Prediction Assignment for Practical Machine Learning Coursera

Github address:

https://github.com/hsinhualai/datasciencecoursera/tree/master/Prediction%20Assignment

Overview

In this project, we use data from accelerometers on the belt, forearm, arm, and dumbell of 6 participants, obtained from http://groupware.les.inf.puc-rio.br/har, to predict the manner in which they did the exercise. We first build models based on the training data and use the prediction model to predict 20 different test cases.

Data Cleaning

Before building the predicted models, we first clean the raw training data to eliminate as many predicting variables as possible.

## We first set the working repository which contains the raw data files
setwd("/Users/hsinhua/datasciencecoursera/Prediction Assignment")

## First let's import the raw train and test data use read.csv 
rawdata_train = read.csv("training.csv",  na.strings = c("","NA", "NULL"))
rawdata_test = read.csv("testing.csv", na.strings = c("","NA", "NULL"))

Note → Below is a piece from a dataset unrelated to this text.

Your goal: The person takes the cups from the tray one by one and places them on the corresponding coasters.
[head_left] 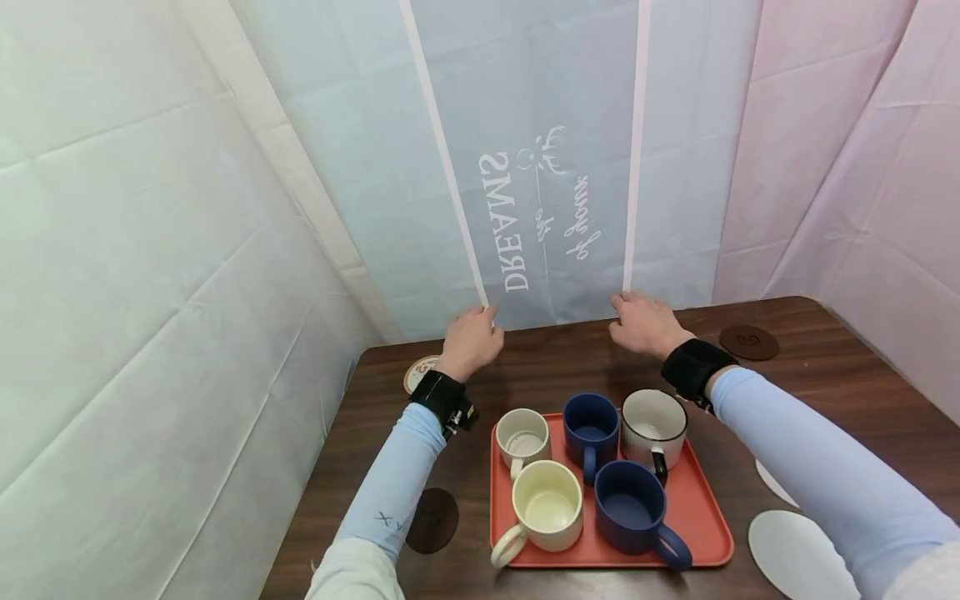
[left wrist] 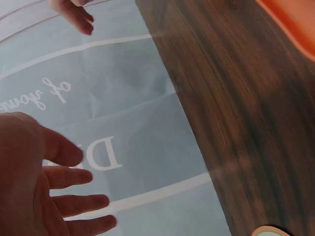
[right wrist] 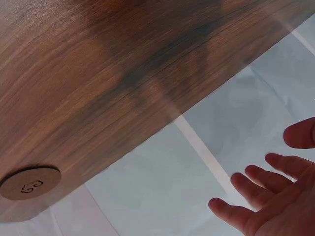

## Check the dims of the data
dim(rawdata_train)

## [1] 19622   160

dim(rawdata_test)

## [1]  20 160

## Let us import the packages that we will use in this project
library(caret)
library(dplyr)
library(gbm)
library(randomForest)

If we check the data, we find that lots of the columns contain too many NAs, NULLs, or simply are blank. We can not simply remove the incomplete data rows by using the ‘complete.cases’ command. For example we can first check the percents of the number of NAs in each column using the colSum command

napercent <- colSums(is.na(rawdata_train))/nrow(rawdata_train)

We do not print the result but we note that lots of columns contain 98% of NAs. Since the ratios of NAs are so high, we conclude the those variables are invalid and we eliminate those columns.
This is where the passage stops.